Lines between the business travel media and traditional travel outlets are blurring, and PR pros need to adapt their pitches to cater to more varied interests.
The business trip, long a rite of passage for many American workers, has undergone a bit of change in recent years. Business travelers, and the media outlets that target them, are beginning to realize that life on the road can't be all work all the time.
Leslie Cohen, EVP with New York-based Laura Davidson Public Relations, notes that there's a lot more overlap now between the business travel press and traditional travel coverage. "Our pitches reflect that we're no longer talking to separate audiences," she says. "That's a change from several years ago."
Cohen adds that today's business traveler will read Business Week or Business Traveler, along with Travel & Leisure or a spa magazine. "They want to know not just what's happening with the business center, but also what's going on in the fitness facilities, so we're seeing a lot more focus on the lifestyle of business travel."
Business and pleasure
Lisa Matte, editor-in-chief for Global Traveler, says her magazine always includes stories that focus on personal interests, since some business travelers are able to set aside a bit of leisure time while on the road. "Every issue, we cover one or two leisure destinations, we do a column on golf courses, and we do our Kicking Back section," she says.

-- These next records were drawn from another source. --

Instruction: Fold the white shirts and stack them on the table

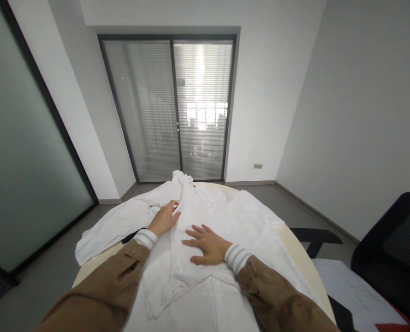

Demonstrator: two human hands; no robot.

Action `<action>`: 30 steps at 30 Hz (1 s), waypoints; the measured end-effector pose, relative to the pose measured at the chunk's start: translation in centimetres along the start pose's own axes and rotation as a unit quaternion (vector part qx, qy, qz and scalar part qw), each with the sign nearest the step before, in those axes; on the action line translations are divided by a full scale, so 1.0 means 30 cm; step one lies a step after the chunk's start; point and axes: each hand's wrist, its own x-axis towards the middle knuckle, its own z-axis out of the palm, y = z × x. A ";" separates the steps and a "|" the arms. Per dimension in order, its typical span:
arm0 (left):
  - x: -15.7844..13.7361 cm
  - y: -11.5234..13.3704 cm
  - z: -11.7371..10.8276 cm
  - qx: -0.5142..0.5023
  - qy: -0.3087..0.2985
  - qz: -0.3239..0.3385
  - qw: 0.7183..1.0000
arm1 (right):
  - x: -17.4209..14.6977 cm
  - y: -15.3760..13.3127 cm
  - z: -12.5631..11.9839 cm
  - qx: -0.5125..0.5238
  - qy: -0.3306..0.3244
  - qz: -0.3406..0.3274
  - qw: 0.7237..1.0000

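A white shirt (225,216) lies spread over a round table, with one sleeve (109,228) stretched out to the left and its collar (181,177) toward the far edge. My left hand (165,217) is closed on a fold of the shirt left of the middle, its fingertips partly hidden by the fabric. Palm down on the shirt, my right hand (208,246) lies flat with its fingers spread. The lower part of the shirt runs toward me between my forearms.
The pale table (294,249) shows its rim at the right. A dark item (133,236) peeks out beside my left wrist. At the right stand a black office chair (395,240) and some papers (350,286). Beyond the table is a glass door (142,115) with blinds.
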 end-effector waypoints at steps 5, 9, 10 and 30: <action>-0.046 0.034 -0.001 -0.007 -0.112 0.012 0.994 | 0.000 0.007 0.013 0.020 0.018 -0.001 1.000; -0.064 0.038 -0.013 0.030 -0.136 0.002 0.990 | 0.001 0.015 0.028 0.043 0.049 -0.004 0.998; -0.064 0.041 -0.014 0.027 -0.127 0.001 0.992 | 0.002 0.017 0.033 0.054 0.067 -0.002 0.996; -0.216 0.139 -0.044 0.193 -0.270 0.033 0.943 | 0.072 0.073 0.067 0.344 0.238 0.149 0.896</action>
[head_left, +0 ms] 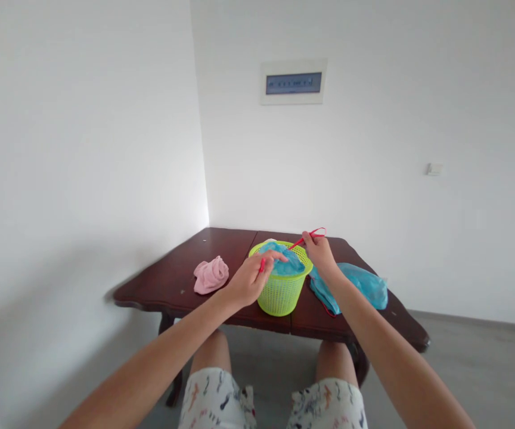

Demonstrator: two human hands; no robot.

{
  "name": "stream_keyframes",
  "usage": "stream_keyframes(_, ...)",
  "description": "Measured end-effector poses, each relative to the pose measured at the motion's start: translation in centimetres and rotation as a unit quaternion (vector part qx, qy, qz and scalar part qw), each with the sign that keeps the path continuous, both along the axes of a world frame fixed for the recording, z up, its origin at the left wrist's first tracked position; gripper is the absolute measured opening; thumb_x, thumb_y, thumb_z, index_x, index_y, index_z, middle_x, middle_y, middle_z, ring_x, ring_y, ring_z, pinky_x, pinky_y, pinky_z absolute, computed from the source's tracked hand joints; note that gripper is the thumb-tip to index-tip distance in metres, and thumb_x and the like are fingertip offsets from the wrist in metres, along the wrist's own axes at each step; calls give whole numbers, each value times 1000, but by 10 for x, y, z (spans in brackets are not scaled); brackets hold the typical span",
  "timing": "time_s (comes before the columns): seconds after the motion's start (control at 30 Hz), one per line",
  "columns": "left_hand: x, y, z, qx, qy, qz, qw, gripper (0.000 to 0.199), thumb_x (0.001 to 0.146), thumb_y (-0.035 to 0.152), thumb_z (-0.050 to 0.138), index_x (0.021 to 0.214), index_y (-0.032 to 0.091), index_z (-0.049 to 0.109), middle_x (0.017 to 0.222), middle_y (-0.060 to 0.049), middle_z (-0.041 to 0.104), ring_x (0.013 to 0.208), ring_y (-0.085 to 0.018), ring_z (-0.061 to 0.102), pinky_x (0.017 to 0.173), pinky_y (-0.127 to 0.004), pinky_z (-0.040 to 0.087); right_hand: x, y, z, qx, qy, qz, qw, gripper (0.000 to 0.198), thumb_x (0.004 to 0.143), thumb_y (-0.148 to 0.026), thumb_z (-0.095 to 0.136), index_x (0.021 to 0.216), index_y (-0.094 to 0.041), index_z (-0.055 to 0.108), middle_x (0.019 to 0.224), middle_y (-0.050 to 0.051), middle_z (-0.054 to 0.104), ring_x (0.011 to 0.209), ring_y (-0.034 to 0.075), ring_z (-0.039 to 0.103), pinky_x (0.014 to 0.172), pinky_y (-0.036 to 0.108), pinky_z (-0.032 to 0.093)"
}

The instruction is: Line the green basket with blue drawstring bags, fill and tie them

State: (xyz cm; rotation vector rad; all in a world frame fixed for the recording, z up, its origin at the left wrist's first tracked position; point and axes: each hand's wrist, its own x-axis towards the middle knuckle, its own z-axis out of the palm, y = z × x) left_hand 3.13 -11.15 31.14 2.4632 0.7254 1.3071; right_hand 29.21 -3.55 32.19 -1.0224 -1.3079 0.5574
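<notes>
Left grip [254,278] and right grip [320,251] clamp red drawstrings [296,243]; the blue plastic bag [292,267] lies between them inside the green basket [279,298].

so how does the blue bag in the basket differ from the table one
The basket bag sits in the green basket; the table bag lies on the table. The basket bag's red string is in the left hand and right hand; the table bag's string is in neither. Both are blue, with red string.
</notes>
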Motion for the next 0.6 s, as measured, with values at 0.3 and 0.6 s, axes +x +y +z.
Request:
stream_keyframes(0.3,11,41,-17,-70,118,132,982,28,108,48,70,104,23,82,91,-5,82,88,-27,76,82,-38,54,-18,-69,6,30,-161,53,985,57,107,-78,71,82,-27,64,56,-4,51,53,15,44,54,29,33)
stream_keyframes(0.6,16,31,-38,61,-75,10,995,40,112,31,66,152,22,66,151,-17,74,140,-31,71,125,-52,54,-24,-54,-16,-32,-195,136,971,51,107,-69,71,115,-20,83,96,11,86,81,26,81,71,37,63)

This change in business travel coverage now extends to the convention business, as well. "The convention and expo business is pitched differently, but again that overlap exists," Cohen says. "There are titles like Meeting & Conventions, Successful Meetings, and Incentive magazine that go specifically to decision makers for meetings, but those people are also reading Condé Nast Traveler and Bon Appetit."
Joan Bloom, SVP at M Booth & Associates, notes that today's business travel coverage also recognizes that carte blanche expense accounts are a distant memory. "There are now serious economic restraints on business travel, so the focus is more on value - not just on the costs, but getting value for your company's dollar," she says.
Bloom adds, however, that the business travel audience can be reached in a number of different ways. "There are columnists for both travel and lifestyle at magazines like Forbes and Business Week," she says. "It's not just the business travel magazines; any business magazine with a lifestyle section covers a lot of business travel."
The tech-savvy traveler
M Booth SVP Joan Brower, who runs the firm's travel division along with Bloom, adds that with 67% of all business travel now booked online, any pitch has to recognize that today's corporate road warrior is likely to be fully wired. "That means highlighting features such as in-room internet connections is critical to any pitch," she says.
It also means business travel coverage is just as much about technology and products as it is about destinations.
"We target the mainstream publications like Maxim, Stuff, PC Magazine, and PC World that people would read on airplanes," says Phil O'Shaughnessy, senior director of corporate communications at personal technology maker Creative, which has a host of products for corporate travelers. "But in-flight magazines are also a real gem for us in terms of reaching the business traveler, though they can be hard to get into because they have limited coverage of the kinds of products we have."
O'Shaughnessy did manage to successfully pitch to United Airlines' Hemisphere a package of products for business travelers that includes a travel mouse, a set of travel speakers, a small web cam for notebooks, and portable sound cards. But he admits that PR pros must use different selling points to appeal to the business traveler.
"We do tend to focus more on how easy it is to use the product and how quick it is to set it up," he says. "Also, compact size is very important to the business traveler, and one of the reasons we included our web cam in the pitch was that it is so small you can fit it in a briefcase."
Michelle Moody, principal at Dallas-based Moody & Associates, which represents LapWorks and its line of portable desks for laptop computers, notes that PR pros should cast a wide net to target business travelers.
"You can't just target the business travel titles, because they tend to be destination focused," she says. "And when they do have product coverage, often it's on things like the iPod and other items that are hugely hot. So you really need to pay attention to every outlet you can and tailor your pitch to each of them."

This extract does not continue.